Las visitas sorpresa como mecanismo de planificación



Uno  de los sellos de la gestión del presidente Danilo Medina ha sido la implementación del programa conocido como “visitas sorpresa”.

Ha logrado importantes niveles de cercanía con personas que difícilmente pueden tener acceso a funcionarios del primer nivel para plantearle de manera directa sus inquietudes.

Con este programa esas personas, la mayoría de zonas rurales, han visto de frente al Presidente de la República y han podido hablar directamente con él.

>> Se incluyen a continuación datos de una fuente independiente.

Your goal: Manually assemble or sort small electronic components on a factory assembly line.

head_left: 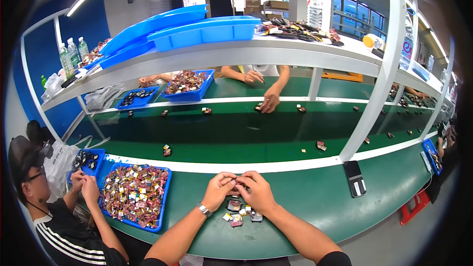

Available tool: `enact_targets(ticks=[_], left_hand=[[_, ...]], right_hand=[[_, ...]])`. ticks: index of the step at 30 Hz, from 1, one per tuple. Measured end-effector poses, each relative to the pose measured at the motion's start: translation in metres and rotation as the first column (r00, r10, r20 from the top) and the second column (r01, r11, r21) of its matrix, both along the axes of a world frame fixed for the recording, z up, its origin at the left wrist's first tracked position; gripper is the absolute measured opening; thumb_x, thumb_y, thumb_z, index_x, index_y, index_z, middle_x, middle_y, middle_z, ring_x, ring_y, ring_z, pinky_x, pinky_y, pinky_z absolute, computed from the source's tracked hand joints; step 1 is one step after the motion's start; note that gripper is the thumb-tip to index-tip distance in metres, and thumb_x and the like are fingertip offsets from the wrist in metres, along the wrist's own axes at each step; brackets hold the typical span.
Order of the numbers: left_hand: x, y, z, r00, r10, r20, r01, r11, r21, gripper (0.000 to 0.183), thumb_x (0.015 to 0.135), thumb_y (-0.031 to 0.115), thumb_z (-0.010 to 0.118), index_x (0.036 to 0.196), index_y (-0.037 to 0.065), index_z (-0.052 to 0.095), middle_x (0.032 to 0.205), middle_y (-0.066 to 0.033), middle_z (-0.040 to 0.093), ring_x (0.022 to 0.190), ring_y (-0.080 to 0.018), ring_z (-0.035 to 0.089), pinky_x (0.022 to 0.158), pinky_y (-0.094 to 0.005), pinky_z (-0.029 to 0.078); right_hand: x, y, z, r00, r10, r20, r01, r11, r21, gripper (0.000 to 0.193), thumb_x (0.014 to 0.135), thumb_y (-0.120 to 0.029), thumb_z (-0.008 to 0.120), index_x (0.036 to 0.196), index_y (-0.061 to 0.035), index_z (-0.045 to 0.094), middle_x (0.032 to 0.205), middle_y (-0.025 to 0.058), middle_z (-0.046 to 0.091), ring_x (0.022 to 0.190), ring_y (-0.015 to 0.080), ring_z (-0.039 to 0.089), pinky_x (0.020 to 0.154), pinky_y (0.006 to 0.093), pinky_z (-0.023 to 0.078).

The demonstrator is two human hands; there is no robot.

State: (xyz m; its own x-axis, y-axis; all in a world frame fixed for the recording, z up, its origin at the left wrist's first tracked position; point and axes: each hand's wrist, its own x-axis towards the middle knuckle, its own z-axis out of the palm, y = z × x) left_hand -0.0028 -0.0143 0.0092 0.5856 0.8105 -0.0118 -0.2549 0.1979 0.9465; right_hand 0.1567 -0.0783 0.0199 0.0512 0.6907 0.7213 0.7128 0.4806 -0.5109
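My left hand (218, 192), with a watch on its wrist, and my right hand (257, 193) meet over the green bench. Between their closed fingertips is a small dark electronic part (241, 185), mostly covered by the fingers. Just below the hands lie several small electronic modules: a dark square one (234, 205), one with reddish edges (236, 220) and a grey one (256, 216). White and yellow tabs show among them. To the left of my left arm stands a blue tray (169, 192) heaped with reddish modules bearing white and yellow tabs.
A black phone-like device (355, 179) lies on the right. Beyond a white rail (295, 166), a dark green conveyor belt (226, 138) carries spaced modules. One co-worker (64, 216) sits at left; another's hand (270, 102) touches a module across the belt. A white post (372, 76) rises at right.
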Motion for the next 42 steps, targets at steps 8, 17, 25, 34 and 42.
enact_targets(ticks=[8,17,25,34,42], left_hand=[[0.007,-0.004,-0.001,0.979,0.112,-0.171,-0.086,0.985,0.152,0.015,0.096,0.002,0.053,0.111,-0.001,0.053,0.101,-0.0085,0.066,0.09,-0.0122,0.064,0.073,-0.0265,0.056],[0.011,-0.008,-0.009,0.976,0.161,-0.144,-0.112,0.948,0.296,0.016,0.094,0.001,0.053,0.111,-0.001,0.054,0.098,-0.0078,0.067,0.089,-0.0119,0.064,0.073,-0.0249,0.053],[0.004,-0.005,-0.016,0.971,0.199,-0.136,-0.127,0.902,0.413,0.018,0.095,-0.001,0.052,0.113,-0.003,0.052,0.104,-0.0111,0.066,0.095,-0.0131,0.064,0.08,-0.0261,0.053],[0.005,-0.006,-0.011,0.984,0.117,-0.136,-0.062,0.934,0.351,0.023,0.093,-0.004,0.053,0.116,-0.002,0.05,0.113,-0.0107,0.061,0.101,-0.0131,0.061,0.084,-0.026,0.051],[0.003,-0.006,-0.002,0.999,0.019,-0.051,-0.011,0.989,0.149,0.029,0.094,-0.002,0.052,0.123,-0.001,0.049,0.115,-0.0117,0.06,0.098,-0.0152,0.063,0.081,-0.0277,0.055]], right_hand=[[-0.004,-0.002,-0.001,0.943,0.006,-0.333,-0.079,0.975,-0.206,0.012,0.082,-0.004,0.071,0.093,-0.0016,0.068,0.096,0.0101,0.064,0.077,0.0188,0.068,0.067,0.0285,0.057],[-0.001,-0.001,-0.001,0.883,-0.008,-0.47,-0.155,0.939,-0.308,0.019,0.083,-0.006,0.072,0.101,-0.0001,0.067,0.095,0.0108,0.064,0.077,0.0178,0.067,0.067,0.0279,0.056],[-0.001,0.001,0.001,0.858,0.051,-0.512,-0.25,0.911,-0.327,0.018,0.083,-0.002,0.07,0.101,0.0014,0.067,0.098,0.0107,0.066,0.084,0.0163,0.069,0.075,0.0264,0.057],[-0.001,0.0,0.001,0.928,0.029,-0.372,-0.125,0.964,-0.236,0.009,0.083,-0.002,0.069,0.092,-0.0013,0.068,0.095,0.0104,0.065,0.078,0.0186,0.068,0.069,0.0279,0.056],[-0.003,-0.005,0.004,0.998,-0.06,-0.015,0.06,0.998,-0.015,0.015,0.074,-0.006,0.075,0.089,-0.0065,0.07,0.094,0.0065,0.062,0.08,0.0222,0.066,0.066,0.0324,0.055]])
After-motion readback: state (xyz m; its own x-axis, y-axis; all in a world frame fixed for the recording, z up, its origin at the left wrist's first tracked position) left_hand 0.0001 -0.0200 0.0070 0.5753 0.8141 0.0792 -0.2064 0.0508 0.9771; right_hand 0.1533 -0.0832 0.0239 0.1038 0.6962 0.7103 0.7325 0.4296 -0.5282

El Presidente ha cuidado que estos encuentros no se conviertan en escenarios de activismo político o de cabildeos de alto nivel.

También ha cuidado que lo acompañen solo los miembros de su equipo de gobierno con funciones directas en las áreas de interés de esas comunidades. Así protege las visitas sorpresa  de distorsiones o manipulaciones.

En esas actividades el Presidente se muestra cercano y espontáneo y las comunidades le reciprocan hablándole con sinceridad. De las visitas sorpresa  puede  salir el mejor plan de acción social que pueda ejecutar gobierno alguno.

La sistematización de las informaciones recabadas dan pie a la ejecución de acciones que sí le interesan a la gente.

Las visitas sorpresa  son eso, un mecanismo de cercanía entre el mandatario y esas poblaciones, además de un instrumento para enrumbar por el sendero correcto las políticas sociales del Gobierno.